He shrugs. “I don’t hate it. It just keeps getting in my eyes.”

“You want me to pull it back?” The request isn’t entirely for me (even though it is at least mostly for me, any moments of intimacy with Jeonghan were for me). I’m doing a favor for Jeonghan, really.

“I got it.” He waved off, snapping a hair tie onto his wrist.

“It has to be easier when you can actually see what you’re doing.” I argue.

He looks at me and it is a long, long moment of just looking. I feel like there are emotions I don’t have names for and a million swirling milky ways in his eyes. And then he relents. “Okay, okay.” He dumps the hair tie and some bobby pins in my hand.

I run fingers through his hair, gathering as much into my other hand as I can and I see goosebumps rising on his arms. I wonder if it’s from my touch or just from the touch. I’m about to snap the first loop of the ponytail when Mingyu shows up for his spot in the next segment of Andromeda. “I can do Jeonghan’s hair.” He offers, holding out his hands expectantly.

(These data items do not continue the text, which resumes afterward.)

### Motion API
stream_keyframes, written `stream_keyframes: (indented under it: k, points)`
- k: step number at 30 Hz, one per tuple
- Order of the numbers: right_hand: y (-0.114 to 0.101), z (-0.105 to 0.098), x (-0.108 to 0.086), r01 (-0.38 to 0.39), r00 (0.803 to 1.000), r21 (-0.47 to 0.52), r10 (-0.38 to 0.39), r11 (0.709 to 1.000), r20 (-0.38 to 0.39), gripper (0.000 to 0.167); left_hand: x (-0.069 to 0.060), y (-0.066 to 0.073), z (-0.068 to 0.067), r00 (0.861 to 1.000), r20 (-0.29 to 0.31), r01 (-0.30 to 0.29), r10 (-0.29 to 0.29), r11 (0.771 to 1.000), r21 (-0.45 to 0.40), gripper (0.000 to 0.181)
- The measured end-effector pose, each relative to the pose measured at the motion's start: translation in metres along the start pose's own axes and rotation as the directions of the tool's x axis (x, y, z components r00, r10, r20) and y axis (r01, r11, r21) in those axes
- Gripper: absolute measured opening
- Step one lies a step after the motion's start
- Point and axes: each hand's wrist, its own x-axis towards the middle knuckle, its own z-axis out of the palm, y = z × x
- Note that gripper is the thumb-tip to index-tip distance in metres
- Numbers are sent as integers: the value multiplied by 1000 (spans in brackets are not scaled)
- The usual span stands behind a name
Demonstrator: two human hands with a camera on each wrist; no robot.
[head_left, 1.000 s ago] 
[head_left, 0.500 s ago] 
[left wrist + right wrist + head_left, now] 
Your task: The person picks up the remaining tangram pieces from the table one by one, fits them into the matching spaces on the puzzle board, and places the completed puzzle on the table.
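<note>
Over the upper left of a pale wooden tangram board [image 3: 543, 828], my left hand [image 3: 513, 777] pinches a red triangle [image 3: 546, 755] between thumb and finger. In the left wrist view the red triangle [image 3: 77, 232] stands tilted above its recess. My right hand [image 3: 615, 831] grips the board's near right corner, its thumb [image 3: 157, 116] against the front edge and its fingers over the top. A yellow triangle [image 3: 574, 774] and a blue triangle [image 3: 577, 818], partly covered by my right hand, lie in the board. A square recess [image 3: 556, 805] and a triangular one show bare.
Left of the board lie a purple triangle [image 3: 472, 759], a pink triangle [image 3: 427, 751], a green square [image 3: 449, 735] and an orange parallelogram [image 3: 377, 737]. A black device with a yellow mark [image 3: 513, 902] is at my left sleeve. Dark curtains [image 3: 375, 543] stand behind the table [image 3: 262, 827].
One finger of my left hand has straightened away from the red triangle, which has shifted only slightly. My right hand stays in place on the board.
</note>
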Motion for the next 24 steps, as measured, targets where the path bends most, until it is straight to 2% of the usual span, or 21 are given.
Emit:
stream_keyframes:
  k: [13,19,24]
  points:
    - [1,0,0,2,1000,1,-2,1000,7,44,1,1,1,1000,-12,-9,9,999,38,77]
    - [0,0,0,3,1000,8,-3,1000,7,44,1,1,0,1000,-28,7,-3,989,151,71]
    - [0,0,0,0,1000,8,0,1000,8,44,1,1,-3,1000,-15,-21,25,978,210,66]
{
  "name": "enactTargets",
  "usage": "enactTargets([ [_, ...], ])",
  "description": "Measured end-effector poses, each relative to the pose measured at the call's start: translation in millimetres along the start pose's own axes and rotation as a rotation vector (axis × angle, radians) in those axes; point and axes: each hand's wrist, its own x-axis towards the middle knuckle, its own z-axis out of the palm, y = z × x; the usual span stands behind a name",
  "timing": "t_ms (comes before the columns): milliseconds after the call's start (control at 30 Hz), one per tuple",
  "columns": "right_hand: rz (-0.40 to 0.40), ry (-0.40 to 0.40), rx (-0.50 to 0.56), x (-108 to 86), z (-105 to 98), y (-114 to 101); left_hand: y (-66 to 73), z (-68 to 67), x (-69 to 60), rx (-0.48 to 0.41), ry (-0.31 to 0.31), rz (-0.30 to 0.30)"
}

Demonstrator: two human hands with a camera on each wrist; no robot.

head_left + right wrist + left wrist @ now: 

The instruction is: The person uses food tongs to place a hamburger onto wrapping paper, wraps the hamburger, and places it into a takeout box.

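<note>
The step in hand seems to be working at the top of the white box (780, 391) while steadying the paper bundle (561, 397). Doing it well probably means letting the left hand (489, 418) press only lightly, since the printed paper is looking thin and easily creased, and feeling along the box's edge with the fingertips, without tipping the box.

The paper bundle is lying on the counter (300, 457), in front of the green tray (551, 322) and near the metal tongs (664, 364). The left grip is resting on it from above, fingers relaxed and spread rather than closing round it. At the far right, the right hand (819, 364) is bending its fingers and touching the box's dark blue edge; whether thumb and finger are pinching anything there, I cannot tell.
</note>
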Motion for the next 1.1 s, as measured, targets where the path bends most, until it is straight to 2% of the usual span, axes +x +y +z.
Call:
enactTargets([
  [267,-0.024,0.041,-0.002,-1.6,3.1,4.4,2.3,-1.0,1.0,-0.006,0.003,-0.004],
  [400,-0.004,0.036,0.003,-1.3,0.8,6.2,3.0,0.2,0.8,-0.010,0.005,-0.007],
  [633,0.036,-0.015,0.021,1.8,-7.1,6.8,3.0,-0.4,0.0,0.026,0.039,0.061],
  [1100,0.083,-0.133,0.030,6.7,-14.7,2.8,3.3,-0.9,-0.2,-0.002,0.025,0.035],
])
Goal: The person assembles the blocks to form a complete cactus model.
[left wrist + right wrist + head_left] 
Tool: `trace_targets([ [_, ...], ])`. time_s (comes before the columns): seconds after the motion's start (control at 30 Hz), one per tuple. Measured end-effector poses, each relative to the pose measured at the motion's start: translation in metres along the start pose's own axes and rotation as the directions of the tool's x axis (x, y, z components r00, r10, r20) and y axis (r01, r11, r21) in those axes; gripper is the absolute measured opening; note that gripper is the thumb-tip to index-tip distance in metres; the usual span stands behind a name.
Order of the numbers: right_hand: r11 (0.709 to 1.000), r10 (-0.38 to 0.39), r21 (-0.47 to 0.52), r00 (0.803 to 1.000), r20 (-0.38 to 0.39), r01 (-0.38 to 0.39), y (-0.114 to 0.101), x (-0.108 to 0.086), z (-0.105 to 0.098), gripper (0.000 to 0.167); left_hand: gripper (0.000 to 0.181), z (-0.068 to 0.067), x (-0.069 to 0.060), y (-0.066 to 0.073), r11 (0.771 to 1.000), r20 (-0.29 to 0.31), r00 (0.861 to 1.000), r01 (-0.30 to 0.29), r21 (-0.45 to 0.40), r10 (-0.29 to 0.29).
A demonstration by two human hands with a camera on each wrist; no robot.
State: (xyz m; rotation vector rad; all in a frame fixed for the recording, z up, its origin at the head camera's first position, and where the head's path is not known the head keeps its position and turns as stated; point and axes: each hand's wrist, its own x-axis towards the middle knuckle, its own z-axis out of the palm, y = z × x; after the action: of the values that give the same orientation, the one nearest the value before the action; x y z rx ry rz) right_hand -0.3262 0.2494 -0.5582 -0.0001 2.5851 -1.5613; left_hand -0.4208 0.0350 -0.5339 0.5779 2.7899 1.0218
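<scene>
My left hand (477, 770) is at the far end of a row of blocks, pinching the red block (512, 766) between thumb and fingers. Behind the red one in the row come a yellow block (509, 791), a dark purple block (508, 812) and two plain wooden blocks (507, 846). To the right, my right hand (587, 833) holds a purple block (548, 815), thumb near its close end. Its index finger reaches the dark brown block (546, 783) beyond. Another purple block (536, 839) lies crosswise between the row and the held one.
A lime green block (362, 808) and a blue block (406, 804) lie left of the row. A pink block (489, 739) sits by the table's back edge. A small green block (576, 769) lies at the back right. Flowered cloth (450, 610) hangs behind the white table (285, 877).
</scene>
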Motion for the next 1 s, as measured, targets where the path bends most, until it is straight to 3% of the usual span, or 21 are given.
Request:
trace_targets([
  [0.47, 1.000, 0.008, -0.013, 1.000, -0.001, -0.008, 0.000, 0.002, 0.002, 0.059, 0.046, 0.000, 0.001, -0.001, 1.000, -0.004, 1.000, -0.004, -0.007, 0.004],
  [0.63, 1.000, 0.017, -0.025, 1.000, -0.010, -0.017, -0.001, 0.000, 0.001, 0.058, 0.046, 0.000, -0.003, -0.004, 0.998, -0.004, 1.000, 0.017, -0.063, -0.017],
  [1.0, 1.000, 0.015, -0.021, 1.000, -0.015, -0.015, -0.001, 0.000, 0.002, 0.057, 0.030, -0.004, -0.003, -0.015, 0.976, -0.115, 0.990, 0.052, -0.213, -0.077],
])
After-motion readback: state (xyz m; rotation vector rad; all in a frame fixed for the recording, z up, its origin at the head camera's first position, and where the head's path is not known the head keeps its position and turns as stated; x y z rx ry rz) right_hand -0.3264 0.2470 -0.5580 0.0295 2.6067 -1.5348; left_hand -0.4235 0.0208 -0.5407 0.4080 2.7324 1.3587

“It’s ok, they don’t need an MC right now and I got it.” I tell him, not ready to just hand this experience over to Mingyu (even if he is objectively better).

“Really,” he insists, “it’s kinda my job.” If we based jobs on how good we were at something, everything would be Mingyu’s job. But he seems to genuinely enjoy playing around with and fixing the other member’s hair. It’s a job that he willingly takes.

I feel Jeonghan shifting his body back into mine. “It’s okay,” he joins in, “I’m not going on broadcast or anything. Seungcheol can do it.”

“Jeonghan is playing favorites.” Hansol sing-songs from where he followed Mingyu in.

“Jeonghan is always playing favorites.” Chan snorts from behind Hansol.

Jeonghan gets a glint in his eye. “Chan-ah,” he holds out one of his hands and forces one of mine open-palmed up too, “who’s your favorite hyung?”

Chan sighs. “I’m not choosing a favorite parent.”

“We’re not your parents.” Jeonghan scoffed.

“Close enough, you two are already married.” Hansol mutters under his breath.

Jeonghan feigns a hurt look for a second before he catches sight of my face and then we are both crumpled in laughter. We don’t have the time or energy to deny the millionth ‘marriage’ accusation. Neither of us even bother. “We’re still filming!” Seungkwan yells from in front of the camera and everyone makes their way onto the set.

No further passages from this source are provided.